珍しくミコトと気があった。俺も笑ってしまった。

レッカは俺とミコトの様子に合わせるように白い歯を見せている。
ララ様はまだモニターに注目していた。

「……それでは、この身の程知らずの客人に最高のおもてなしをさせていただきましょうか」

そう口にすると、ララ様はモニターから視線をこちらに向けてから、こくりと頷く。

魔王の娘の館へ泥棒に入るとは言語道断だ。
懲らしめてやらないと俺の気がすまない。さすがにララ様も同じ考えのようで……

「美形だわ!!本当にもてなさなきゃ!!!!」

……は?

「えっと、この館から追い出すのでは……」

「何言ってるの?!ヤンキー兄貴系の美形よ!下僕にするに決まっているじゃない!!」




……ヤンキー兄貴系ってなんですか。そんなジャンルがあるなんて初耳ですよ…ララ様……





――カツン……

「うわお。でっけー家」

館に侵入しての第一声はそれだった。

俺様はナイフの刃部分を舌なめずりすると、周囲の気配を調べる。
人の気配はしないが、誰かが住んでいる痕跡があるのはわかった。

窓から滑り込んだ場所は、廊下だった。
しかし、異様なぐらい物静かだ。

俺様の第六感が告げている。こいつは少しヘビーなんじゃないかってな。

だが、このアンジー様は優秀なドロボーさんだ。
一度入った家から何も盗まず逃げ出すってのはプライドが許さない。

だから、可哀想だが金品は奪わせてもらうぜ。

静寂に包まれた廊下を足音を立てずに進む。

俺様は完璧だった。

たまたま森の中で見つけた館。
漂ってくる金の匂いに引き寄せられて、俺様は館に侵入した。

盗めないものはない。

誰にも見つからず、金品を手に入れ逃げることはたやすい。いつもの仕事をこなすだけ。

……そのはずだった。

       




だが、廊下の突き当たりで俺様は急に襲われ、慌てて飛びのく。

そこには赤毛の男が仁王立ちしていた。真っ赤な鎧に、露出した腹は、見事な筋肉で割れている。

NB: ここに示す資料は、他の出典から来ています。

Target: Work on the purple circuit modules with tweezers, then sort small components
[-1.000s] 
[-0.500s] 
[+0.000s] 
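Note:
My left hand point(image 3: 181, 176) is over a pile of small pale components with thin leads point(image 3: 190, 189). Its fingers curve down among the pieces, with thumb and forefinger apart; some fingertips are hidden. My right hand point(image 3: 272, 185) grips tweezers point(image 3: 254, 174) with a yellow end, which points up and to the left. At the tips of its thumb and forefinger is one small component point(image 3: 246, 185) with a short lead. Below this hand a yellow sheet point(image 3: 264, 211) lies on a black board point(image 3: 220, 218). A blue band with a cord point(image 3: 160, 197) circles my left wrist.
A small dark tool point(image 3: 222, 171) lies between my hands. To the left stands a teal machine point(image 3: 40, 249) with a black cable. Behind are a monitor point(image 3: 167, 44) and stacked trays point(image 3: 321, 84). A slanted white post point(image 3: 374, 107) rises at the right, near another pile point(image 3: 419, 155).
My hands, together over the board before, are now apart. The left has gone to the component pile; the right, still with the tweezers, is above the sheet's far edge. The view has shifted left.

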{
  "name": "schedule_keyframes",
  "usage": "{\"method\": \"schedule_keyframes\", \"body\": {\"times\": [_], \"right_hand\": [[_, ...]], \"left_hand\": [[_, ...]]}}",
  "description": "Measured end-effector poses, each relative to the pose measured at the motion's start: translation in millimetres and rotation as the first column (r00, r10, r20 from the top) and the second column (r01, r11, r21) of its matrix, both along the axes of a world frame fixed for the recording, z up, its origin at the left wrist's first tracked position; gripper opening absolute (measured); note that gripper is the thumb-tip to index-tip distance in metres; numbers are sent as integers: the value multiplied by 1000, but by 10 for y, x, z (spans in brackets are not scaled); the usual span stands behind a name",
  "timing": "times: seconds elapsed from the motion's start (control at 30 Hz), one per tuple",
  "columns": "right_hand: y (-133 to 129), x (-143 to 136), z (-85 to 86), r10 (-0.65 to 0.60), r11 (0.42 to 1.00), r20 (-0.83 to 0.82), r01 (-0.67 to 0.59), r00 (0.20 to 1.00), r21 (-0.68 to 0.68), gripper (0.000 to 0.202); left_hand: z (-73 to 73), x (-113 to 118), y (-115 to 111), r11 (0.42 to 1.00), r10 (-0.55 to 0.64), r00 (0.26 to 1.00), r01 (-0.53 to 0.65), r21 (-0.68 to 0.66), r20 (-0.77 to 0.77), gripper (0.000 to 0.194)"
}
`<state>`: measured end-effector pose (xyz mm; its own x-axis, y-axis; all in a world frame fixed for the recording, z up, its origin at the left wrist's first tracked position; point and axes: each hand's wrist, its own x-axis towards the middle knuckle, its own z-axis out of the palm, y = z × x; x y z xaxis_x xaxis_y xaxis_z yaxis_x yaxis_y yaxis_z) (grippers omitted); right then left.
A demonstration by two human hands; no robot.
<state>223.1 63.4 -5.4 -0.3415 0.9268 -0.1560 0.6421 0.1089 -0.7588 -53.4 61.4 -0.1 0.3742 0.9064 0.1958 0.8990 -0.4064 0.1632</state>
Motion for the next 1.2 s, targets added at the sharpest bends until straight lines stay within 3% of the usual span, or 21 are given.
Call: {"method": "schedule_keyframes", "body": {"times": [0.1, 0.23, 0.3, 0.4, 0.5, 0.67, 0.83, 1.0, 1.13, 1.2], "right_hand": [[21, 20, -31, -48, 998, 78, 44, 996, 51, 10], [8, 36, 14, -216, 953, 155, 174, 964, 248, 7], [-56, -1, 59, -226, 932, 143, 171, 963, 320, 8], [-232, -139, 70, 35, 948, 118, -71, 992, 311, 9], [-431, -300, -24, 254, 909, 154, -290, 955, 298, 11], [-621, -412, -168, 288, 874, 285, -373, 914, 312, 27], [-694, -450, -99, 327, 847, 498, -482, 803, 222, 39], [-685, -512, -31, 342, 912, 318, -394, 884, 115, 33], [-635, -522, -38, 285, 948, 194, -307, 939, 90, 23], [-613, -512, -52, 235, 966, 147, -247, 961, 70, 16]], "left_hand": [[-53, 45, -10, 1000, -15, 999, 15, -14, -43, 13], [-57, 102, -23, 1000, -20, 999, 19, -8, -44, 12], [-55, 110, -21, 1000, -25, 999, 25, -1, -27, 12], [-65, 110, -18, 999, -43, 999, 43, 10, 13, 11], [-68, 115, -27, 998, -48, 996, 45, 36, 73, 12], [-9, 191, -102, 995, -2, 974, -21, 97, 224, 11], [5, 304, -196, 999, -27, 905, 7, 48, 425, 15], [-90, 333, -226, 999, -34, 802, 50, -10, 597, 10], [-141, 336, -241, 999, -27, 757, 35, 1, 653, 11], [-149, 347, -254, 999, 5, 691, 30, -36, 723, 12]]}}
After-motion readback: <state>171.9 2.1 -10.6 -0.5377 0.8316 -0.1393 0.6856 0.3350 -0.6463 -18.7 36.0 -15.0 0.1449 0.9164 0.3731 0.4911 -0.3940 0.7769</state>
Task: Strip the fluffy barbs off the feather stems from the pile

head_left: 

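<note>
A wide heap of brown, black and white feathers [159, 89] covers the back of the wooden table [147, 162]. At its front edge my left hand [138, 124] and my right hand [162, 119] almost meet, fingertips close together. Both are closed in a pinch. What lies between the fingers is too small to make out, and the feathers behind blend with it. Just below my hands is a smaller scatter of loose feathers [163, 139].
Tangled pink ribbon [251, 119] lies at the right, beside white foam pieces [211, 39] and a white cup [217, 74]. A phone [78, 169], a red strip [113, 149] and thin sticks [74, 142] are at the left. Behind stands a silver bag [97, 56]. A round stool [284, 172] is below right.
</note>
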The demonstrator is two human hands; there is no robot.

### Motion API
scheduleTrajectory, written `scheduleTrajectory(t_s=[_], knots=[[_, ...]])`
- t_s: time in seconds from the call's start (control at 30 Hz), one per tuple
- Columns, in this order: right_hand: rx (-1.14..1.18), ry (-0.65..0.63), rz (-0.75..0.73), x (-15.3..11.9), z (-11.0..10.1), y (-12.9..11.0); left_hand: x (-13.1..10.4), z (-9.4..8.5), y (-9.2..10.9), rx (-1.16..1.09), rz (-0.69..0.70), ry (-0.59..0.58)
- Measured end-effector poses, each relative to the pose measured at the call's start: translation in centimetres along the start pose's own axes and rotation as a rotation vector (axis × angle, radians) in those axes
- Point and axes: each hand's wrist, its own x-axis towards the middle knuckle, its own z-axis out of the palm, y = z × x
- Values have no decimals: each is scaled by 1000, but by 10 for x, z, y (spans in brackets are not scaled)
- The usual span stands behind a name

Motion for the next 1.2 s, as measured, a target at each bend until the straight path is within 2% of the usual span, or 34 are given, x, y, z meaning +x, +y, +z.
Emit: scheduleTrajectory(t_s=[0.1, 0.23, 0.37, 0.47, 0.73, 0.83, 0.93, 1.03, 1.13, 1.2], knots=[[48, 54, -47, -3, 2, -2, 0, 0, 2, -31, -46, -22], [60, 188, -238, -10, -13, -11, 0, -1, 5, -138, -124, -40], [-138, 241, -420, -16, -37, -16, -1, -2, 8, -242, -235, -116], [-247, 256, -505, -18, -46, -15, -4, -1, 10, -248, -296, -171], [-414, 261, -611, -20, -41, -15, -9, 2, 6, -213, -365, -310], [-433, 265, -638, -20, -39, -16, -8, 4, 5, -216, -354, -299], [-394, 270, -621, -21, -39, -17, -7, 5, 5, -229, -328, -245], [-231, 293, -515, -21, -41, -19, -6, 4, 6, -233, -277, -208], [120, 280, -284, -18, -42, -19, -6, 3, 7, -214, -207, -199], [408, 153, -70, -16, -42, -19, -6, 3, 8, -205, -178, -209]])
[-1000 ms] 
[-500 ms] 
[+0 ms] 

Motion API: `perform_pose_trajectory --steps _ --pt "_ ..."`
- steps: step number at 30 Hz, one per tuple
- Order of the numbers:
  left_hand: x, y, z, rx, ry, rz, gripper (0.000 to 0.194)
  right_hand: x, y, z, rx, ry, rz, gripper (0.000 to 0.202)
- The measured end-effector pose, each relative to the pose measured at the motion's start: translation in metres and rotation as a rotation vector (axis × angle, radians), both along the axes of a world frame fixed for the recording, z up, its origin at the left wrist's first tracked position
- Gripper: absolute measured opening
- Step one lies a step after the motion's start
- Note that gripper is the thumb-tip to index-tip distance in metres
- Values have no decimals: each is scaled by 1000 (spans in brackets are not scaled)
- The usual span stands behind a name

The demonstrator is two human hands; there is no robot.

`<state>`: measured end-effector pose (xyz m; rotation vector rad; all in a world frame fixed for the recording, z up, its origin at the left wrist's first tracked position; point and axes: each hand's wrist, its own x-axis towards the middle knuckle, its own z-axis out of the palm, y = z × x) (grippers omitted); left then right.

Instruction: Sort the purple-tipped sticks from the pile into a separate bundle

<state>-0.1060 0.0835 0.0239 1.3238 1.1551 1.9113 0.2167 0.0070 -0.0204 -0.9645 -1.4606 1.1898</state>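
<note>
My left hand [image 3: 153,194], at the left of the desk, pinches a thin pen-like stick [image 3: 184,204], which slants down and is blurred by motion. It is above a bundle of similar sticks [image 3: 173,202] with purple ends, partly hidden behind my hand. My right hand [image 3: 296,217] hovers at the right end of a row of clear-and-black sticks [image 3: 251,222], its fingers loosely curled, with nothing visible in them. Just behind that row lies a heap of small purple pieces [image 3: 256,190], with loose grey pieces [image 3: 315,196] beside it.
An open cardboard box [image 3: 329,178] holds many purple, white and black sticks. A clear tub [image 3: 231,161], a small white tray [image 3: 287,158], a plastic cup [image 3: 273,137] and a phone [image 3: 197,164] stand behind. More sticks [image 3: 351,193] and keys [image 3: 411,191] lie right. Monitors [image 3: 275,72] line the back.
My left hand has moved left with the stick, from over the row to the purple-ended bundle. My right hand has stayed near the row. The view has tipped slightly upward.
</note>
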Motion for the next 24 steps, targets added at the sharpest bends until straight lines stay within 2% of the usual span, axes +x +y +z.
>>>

手には大剣を握っていて、先ほどそれで粉砕した壁を見つめながら、首をかしげていた。

「あっれー……?おかしいなぁ。当たると思ったんだけど」

男はぶんぶんと大剣を振り回す。
大剣は両刃になっていて、その重そうな巨体が空中を斬るたびに風を纏っていくのがわかった。
軽々とやってのけているが、この大剣はそんなもんじゃねぇ。

やべぇ。
正面からこんなやつと戦ったら、いくら俺様でもさすがに死ぬなー……

「……あっ?!」

俺様は大声で男の後ろを指差した。

「……え?」

案の定、男は指差した方向に振り向く。
この手の脳みそ筋肉男には、知恵で勝負するのが一番早い。

俺様はだっしゅで回れ右した。全速力で足を動かし、近くの部屋に入る。

そこで息を整えた。

しかし、それは一瞬だけだった。

――ドカーン!!

入った部屋の壁が物凄い爆音とともに破壊される。
何事かと思ったが、それが魔法によるものであることには、瞬時に気づいた。

「……あはは〜、逃げても隠れても無駄かな〜」

……子供?

無邪気そうな笑い声に、そう思ったのだが、すぐにそれは違うという声が、自分の中で広がった。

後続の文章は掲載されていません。